**Your assignment**
Filter these entries, keeping only lines that hold the word "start".

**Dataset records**
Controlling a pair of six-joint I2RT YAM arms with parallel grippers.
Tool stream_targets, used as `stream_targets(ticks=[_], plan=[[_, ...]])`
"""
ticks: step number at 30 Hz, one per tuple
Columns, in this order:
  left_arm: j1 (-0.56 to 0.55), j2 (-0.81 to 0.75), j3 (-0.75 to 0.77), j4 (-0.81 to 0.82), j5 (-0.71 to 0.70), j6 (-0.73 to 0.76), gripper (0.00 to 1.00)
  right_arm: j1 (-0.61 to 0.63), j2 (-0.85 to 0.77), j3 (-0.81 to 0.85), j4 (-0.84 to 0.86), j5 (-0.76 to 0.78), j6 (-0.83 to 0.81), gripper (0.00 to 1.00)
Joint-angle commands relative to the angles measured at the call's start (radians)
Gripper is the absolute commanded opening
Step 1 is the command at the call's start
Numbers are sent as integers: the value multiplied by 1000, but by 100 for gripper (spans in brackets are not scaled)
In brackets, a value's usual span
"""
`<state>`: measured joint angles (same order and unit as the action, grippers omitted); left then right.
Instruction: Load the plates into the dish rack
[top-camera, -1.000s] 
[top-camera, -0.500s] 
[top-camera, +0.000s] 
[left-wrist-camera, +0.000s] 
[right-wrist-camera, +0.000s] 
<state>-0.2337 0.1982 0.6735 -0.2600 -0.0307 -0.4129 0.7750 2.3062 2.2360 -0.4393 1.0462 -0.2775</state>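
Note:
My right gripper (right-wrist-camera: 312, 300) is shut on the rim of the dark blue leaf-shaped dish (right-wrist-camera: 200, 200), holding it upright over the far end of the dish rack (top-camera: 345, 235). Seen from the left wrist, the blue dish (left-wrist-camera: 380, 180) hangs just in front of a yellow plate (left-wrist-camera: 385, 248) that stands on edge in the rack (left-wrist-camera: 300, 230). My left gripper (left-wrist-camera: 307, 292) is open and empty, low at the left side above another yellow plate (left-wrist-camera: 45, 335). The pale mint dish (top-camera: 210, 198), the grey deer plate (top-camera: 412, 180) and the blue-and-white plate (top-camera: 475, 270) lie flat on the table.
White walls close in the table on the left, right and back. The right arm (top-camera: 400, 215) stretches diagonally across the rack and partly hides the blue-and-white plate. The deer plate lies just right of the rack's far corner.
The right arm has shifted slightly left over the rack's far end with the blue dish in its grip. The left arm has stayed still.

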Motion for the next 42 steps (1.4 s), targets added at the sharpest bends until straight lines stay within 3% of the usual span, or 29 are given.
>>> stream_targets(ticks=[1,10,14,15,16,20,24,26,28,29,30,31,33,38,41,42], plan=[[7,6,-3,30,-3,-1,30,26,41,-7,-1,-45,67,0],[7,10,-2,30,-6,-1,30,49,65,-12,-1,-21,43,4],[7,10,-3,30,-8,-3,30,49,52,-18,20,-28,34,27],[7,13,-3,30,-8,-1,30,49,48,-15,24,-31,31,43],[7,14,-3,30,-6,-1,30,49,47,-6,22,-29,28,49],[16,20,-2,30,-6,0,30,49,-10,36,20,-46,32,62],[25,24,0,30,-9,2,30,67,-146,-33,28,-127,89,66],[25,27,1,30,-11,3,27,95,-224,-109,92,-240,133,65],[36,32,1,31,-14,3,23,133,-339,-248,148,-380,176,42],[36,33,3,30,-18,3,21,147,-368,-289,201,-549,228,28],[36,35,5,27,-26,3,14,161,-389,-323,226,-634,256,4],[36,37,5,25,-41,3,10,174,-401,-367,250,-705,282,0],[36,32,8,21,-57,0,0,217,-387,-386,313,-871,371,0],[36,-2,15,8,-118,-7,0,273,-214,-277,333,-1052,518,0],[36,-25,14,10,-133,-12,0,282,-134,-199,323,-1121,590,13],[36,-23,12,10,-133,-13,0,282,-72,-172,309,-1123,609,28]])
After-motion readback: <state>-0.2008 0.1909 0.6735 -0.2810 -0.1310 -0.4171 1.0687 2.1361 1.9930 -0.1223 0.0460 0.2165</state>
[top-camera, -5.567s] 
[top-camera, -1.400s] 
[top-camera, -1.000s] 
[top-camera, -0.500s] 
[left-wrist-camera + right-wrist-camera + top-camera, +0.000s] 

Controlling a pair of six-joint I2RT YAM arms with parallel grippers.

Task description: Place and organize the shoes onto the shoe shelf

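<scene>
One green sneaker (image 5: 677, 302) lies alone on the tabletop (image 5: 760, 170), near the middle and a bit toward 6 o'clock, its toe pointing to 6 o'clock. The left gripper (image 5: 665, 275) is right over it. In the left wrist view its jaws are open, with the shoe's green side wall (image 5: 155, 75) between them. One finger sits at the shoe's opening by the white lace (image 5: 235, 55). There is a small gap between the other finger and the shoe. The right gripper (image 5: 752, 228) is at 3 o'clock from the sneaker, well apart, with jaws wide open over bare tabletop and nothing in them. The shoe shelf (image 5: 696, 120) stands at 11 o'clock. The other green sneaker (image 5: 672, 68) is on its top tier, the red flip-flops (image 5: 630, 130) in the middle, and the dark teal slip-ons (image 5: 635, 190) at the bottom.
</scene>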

**Answer to this problem**
Joint-angle commands relative to the angles measured at the call's start (radians)
Step 1 is the command at the call's start

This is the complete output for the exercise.